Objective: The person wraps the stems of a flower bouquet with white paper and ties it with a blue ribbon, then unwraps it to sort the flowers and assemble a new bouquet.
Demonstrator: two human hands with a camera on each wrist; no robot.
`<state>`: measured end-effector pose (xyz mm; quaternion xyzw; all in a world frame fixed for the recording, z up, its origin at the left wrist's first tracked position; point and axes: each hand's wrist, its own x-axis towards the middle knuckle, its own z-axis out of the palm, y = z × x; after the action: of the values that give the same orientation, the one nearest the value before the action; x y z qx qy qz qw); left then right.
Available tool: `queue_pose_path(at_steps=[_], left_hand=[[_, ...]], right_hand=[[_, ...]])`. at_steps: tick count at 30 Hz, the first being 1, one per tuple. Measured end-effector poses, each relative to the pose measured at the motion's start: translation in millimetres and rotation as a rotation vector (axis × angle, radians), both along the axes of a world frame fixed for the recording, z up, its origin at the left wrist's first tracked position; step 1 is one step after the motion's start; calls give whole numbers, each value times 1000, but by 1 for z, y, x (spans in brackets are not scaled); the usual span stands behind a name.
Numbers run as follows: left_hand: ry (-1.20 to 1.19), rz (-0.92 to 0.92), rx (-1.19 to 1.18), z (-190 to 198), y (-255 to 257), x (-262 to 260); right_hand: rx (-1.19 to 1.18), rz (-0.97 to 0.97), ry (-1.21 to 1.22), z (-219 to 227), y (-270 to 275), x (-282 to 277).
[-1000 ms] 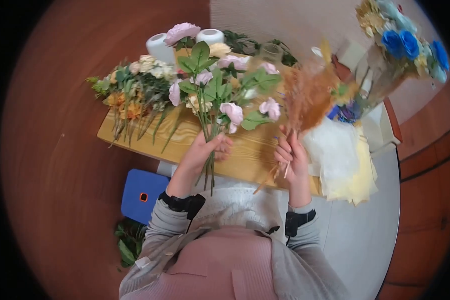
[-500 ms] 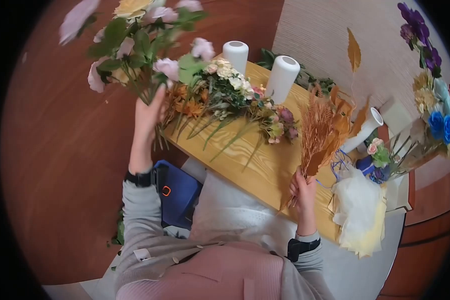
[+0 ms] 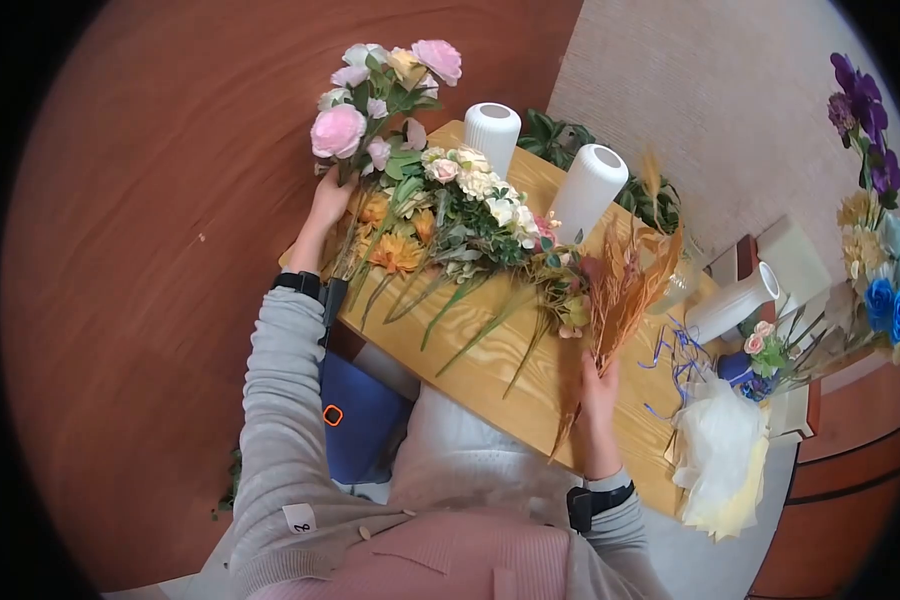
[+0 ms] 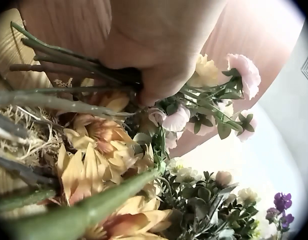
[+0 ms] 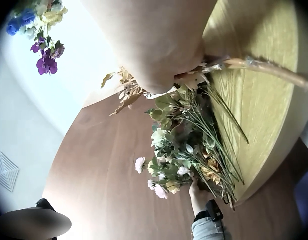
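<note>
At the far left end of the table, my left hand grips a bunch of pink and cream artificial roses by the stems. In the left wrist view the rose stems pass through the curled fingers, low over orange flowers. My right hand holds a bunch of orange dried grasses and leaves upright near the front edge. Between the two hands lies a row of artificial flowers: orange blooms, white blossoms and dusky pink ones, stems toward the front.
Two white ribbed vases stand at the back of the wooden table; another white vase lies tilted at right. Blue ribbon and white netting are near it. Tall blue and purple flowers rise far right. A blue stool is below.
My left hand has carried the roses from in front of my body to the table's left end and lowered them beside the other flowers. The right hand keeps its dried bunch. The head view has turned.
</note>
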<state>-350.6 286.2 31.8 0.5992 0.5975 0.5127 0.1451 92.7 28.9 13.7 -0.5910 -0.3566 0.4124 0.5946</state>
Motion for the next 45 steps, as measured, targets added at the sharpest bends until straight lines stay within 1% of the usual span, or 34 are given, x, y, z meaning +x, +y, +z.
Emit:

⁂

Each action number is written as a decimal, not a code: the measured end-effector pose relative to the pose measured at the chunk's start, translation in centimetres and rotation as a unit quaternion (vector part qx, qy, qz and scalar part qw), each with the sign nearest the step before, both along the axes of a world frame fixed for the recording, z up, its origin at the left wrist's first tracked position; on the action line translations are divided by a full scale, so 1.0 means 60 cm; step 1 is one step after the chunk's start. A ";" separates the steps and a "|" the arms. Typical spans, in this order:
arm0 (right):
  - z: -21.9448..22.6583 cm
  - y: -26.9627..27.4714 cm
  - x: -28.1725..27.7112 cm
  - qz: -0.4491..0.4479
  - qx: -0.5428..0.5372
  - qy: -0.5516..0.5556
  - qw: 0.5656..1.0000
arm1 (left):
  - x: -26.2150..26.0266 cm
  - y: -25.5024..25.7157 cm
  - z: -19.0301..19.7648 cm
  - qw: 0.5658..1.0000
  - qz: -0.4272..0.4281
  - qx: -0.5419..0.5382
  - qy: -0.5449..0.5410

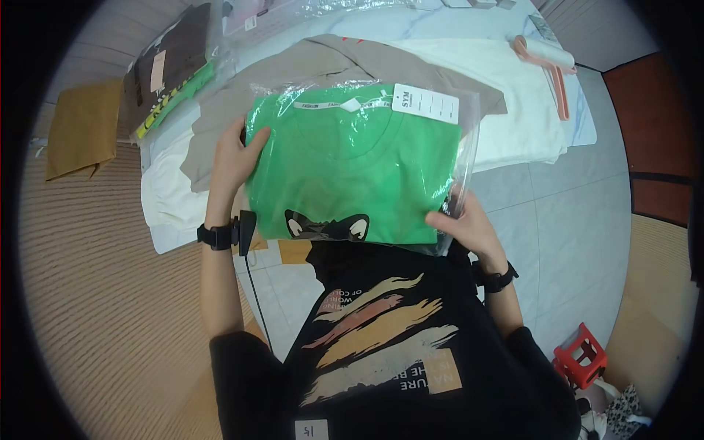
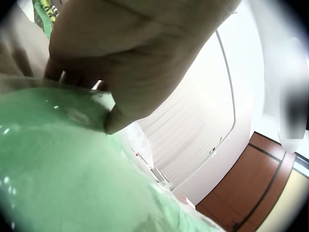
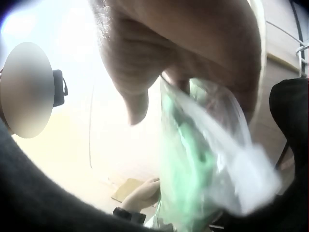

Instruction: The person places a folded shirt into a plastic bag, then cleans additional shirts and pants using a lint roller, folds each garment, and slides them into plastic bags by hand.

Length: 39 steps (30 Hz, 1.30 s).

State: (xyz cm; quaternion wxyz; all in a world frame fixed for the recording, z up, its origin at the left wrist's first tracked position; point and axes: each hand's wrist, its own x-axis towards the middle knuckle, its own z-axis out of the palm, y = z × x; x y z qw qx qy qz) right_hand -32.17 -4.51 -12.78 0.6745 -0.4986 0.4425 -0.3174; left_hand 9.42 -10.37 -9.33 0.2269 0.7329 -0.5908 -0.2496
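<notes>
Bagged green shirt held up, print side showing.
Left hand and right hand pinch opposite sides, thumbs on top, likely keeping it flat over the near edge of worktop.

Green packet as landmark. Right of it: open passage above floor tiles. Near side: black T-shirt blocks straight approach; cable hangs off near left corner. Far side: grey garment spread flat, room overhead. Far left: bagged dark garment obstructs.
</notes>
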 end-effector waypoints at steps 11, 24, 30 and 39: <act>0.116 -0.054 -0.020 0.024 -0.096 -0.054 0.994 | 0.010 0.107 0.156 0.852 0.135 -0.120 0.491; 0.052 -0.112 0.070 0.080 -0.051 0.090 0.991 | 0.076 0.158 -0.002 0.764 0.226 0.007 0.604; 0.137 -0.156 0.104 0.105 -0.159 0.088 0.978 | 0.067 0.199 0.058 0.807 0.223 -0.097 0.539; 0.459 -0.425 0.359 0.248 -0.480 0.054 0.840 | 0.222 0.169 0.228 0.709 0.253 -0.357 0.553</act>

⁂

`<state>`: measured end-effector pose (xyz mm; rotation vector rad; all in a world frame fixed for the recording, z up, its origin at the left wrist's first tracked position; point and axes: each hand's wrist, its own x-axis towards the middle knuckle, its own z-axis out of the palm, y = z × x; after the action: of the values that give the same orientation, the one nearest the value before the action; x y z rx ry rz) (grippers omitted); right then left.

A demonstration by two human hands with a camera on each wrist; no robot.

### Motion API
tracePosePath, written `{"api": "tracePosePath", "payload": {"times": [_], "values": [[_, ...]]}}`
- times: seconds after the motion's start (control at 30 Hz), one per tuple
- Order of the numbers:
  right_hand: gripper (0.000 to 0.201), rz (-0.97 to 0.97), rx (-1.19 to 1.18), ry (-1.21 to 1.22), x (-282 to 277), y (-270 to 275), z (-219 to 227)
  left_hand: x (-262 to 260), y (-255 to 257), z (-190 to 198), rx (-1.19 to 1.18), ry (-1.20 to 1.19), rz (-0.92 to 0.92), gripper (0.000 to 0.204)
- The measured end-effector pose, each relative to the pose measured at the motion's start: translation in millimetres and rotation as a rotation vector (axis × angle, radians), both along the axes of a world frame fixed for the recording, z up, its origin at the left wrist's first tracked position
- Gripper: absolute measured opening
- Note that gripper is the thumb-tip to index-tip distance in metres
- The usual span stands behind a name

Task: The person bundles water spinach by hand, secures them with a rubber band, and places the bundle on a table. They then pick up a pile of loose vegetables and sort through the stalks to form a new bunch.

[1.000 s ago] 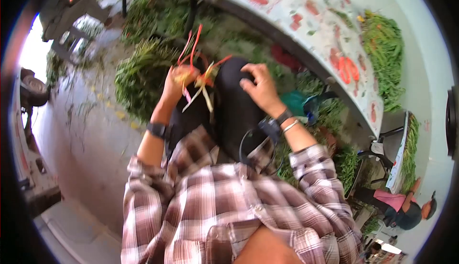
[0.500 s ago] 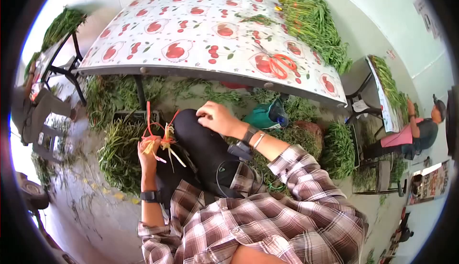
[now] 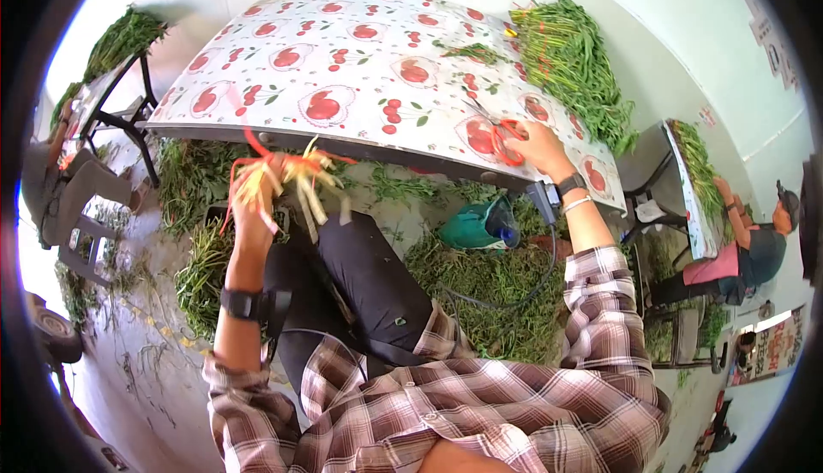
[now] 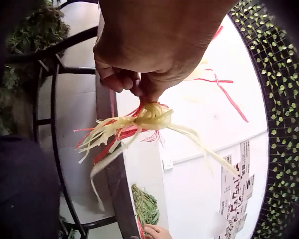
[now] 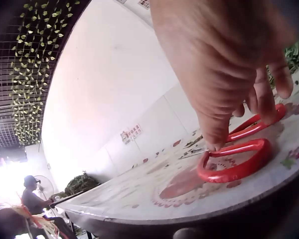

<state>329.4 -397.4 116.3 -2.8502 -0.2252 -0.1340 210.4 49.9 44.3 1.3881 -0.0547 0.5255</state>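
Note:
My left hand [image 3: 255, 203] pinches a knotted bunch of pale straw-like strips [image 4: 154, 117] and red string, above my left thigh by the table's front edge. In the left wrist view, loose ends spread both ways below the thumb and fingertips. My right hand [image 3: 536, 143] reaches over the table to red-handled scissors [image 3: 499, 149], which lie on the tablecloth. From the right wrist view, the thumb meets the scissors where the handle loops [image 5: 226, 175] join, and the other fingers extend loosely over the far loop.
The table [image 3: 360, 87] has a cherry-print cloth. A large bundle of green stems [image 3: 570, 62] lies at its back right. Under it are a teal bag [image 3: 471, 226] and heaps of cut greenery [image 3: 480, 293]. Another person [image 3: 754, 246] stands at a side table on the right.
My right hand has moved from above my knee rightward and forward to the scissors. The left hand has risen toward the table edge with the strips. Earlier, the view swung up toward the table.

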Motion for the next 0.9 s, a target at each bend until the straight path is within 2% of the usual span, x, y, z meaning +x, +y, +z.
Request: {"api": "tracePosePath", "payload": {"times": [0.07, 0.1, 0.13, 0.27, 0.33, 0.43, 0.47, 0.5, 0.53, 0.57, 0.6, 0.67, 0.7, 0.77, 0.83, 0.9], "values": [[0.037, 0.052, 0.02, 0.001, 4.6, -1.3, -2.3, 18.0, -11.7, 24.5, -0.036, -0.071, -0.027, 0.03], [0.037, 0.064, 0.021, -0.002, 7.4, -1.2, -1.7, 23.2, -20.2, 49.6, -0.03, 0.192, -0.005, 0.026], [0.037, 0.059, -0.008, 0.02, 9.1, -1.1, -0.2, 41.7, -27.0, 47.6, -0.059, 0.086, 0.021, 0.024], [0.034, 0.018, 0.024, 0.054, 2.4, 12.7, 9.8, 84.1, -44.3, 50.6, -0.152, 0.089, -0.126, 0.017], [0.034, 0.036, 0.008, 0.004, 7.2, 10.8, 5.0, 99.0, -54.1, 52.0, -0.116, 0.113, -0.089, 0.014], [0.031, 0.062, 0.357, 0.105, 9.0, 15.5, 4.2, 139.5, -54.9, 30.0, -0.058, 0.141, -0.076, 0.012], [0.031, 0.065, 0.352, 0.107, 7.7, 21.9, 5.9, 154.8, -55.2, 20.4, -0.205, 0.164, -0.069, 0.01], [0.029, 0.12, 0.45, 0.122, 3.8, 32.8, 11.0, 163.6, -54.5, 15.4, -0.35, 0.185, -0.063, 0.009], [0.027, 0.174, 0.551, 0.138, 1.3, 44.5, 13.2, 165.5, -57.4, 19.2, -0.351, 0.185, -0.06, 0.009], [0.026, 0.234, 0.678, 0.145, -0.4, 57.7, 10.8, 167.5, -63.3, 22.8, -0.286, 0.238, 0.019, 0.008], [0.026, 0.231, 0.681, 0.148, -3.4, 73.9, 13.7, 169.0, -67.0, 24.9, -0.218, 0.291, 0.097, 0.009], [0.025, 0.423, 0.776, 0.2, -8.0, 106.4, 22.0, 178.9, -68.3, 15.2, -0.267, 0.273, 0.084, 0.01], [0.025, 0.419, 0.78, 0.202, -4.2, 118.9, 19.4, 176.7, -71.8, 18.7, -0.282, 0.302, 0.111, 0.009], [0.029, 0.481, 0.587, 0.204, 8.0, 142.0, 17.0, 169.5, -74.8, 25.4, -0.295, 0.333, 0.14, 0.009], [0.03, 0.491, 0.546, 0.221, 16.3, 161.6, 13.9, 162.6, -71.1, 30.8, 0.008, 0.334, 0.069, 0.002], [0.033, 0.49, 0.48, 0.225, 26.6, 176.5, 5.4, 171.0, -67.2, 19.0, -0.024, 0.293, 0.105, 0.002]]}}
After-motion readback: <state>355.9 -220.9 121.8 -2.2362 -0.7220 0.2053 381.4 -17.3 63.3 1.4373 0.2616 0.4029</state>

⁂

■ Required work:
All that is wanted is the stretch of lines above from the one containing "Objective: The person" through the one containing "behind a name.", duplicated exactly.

■ Task answer:
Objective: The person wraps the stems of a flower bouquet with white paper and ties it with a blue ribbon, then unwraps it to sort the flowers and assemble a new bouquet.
Demonstrator: two human hands with a camera on each wrist; no robot.
`<state>`: measured end-effector pose (xyz mm; quaternion xyzw; all in a world frame fixed for the recording, z up, its origin at the left wrist's first tracked position; point and axes: each hand's wrist, its own x-axis towards the middle knuckle, its own z-axis out of the palm, y = z × x; after the action: of the values that give the same orientation, the one nearest the value before the action; x y z qx qy qz qw); left then right.
Available tool: `queue_pose_path(at_steps=[_], left_hand=[[_, ...]], right_hand=[[_, ...]])`. at_steps: tick count at 30 Hz, the first being 1, one per tuple. Measured end-effector poses, each relative to the pose measured at the motion's start: translation in millimetres and rotation as a rotation vector (axis × angle, radians), both along the axes of a world frame fixed for the recording, z up, its origin at the left wrist's first tracked position; step 1 is one step after the motion's start; calls give whole numbers, each value times 1000, but by 1 for z, y, x (spans in brackets are not scaled); the usual span stands behind a name.

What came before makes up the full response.